Charlie and the Great Glass Elevator is the sequel to Charlie and the Chocolate Factory (1964), also written by Roald Dahl. In Charlie and the Chocolate Factory, Willie Wonka, the world-famous chocolatier and owner of Wonka’s chocolate factory, hides five golden tickets in his chocolate bars; the children who find the tickets will get to tour his factory. Charlie Bucket, the novel’s main character, is elated to find one of the golden tickets. He visits Wonka’s factory with his grandfather, Grandpa Joe, and the other four children who found golden tickets: Mike Teavee, Violet Beauregarde, Augustus Gloop, and Veruca Salt.

Each of these children (aside from Charlie) is tempted by one of the factory’s many wonders and disregards Wonka’s instructions, leading to disaster. Mike Teavee, for example, decides to be the first human sent through a television set, despite Wonka warning him that it’s not ready. He shrinks in the process and then must be stretched back out again by the gun-stretching machine, which leaves him exceptionally long and thin.

At the novel’s conclusion, Wonka reveals that the golden ticket competition was a means for him to find a successor to take over the factory upon his retirement. Charlie, the only child to demonstrate maturity and heed Wonka’s instructions, wins the competition. Charlie and the rest of the Buckets (Mr. and Mrs. Bucket, Grandma Josephine, Grandpa George, and Grandma Georgina) are invited to live at the factory. Willie Wonka, Charlie, and Grandpa Joe burst through the roof of the chocolate factory in a glass elevator and go to the Buckets’ home to collect the family.

Charlie and the Great Glass Elevator immediately follows the events of Charlie and the Chocolate Factory.

Critical Context: Modern Controversy Over Offensive Language in Dahl’s Works

Dahl’s novels have attracted controversy over dated content, which some readers accuse of being problematic and offensive. In February 2023, Puffin Books announced that a team of sensitivity readers had been working with Dahl’s collection over the last three years, and that—as a result of their suggestions—revised versions of a number of his novels, including Charlie and the Chocolate Factory, Matilda (1988), James and the Giant Peach (1961), The Witches (1983), and Fantastic Mr. Fox (1970), have been published.

These changes continue to attract controversy.
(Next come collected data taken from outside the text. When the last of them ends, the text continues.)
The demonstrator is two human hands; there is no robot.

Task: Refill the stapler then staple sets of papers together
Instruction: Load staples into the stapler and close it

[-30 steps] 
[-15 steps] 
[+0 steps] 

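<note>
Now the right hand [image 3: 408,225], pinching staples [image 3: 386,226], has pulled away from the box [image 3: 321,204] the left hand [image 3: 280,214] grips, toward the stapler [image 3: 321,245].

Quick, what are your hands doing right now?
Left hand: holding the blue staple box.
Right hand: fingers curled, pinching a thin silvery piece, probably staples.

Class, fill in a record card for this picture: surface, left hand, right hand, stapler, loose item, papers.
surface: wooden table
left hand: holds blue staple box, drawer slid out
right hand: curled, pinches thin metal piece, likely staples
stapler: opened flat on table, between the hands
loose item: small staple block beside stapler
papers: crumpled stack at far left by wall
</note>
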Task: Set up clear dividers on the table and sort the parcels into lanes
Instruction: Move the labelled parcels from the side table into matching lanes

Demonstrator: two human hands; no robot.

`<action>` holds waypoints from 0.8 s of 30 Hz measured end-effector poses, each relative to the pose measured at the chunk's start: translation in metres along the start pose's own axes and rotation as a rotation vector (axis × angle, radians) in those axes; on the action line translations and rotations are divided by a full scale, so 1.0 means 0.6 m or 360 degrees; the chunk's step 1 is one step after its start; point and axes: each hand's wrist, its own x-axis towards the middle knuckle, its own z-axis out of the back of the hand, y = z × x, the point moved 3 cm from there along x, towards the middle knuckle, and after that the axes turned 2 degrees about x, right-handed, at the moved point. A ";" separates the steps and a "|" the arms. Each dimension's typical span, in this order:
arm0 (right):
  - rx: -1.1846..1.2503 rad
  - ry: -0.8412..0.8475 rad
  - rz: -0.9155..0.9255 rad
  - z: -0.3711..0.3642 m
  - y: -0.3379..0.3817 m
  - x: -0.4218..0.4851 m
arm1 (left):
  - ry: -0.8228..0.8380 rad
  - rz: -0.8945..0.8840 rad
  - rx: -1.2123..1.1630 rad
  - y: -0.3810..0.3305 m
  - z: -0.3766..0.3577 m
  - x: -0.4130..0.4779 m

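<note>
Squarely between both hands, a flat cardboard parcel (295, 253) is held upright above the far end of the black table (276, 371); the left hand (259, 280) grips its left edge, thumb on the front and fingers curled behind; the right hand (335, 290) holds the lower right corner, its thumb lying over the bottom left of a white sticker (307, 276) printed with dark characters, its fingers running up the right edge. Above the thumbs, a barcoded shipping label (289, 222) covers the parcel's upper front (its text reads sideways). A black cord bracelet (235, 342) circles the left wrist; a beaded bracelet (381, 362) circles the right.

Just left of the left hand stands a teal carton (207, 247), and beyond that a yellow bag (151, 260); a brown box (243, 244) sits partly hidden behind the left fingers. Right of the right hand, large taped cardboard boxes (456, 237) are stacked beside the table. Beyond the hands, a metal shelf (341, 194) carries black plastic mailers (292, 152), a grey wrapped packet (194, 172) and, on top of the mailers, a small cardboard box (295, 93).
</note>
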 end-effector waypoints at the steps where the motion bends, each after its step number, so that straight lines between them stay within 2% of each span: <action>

Dahl is known to have given his publishers strict instructions not to change a single word of his works; he told his friend, painter Francis Bacon, “I’ve warned my publishers that if they later on so much as change a single comma in one of my books, they will never see another word from me. Never! Ever!” Dahl joked that if these changes were made after his death, he would need to “send along the enormous crocodile to gobble them up,” alluding to the main character from one of Dahl’s short stories, “The Enormous Crocodile” (Sawer, Patrick. “Roald Dahl Warned ‘Politically Correct’ Publishers—’Change One Word and Deal with My Crocodile.’” The Telegraph, 2023).

News publications globally have expressed and received opinions that these changes are pandering to the overly sensitive, and that no changes should be made. Even the Queen of England, who was famously impartial on all political matters, allegedly weighed in on the controversy when she said to writers at an event celebrating her online book club: “Please remain true to your calling, unimpeded by those who may wish to curb the freedom of your expression or impose limits on your imagination” (Ward, Victoria. “Queen Appears to Criticise Roald Dahl Changes.” The Telegraph, 2023). In this quote, Queen Elizabeth seemed to be condemning the changes to Dahl’s books, which had received significant publicity at the time of her comments.

Other parties welcome the changes, believing that the redactions and revisions make the works more relevant for a modern audience of young readers. Supporters of the changes point out that Dahl agreed to make changes to his novel Charlie and the Chocolate Factory in 1973, nine years after its initial publication in 1964, to rewrite the Oompa-Loompas as mythical creatures, rather than enslaved pygmy Africans smuggled to the factory in crates. Those in favor of the 2023 revised versions suggest that the changes reflect changing standards, just as standards regarding racism changed between 1964 and 1973.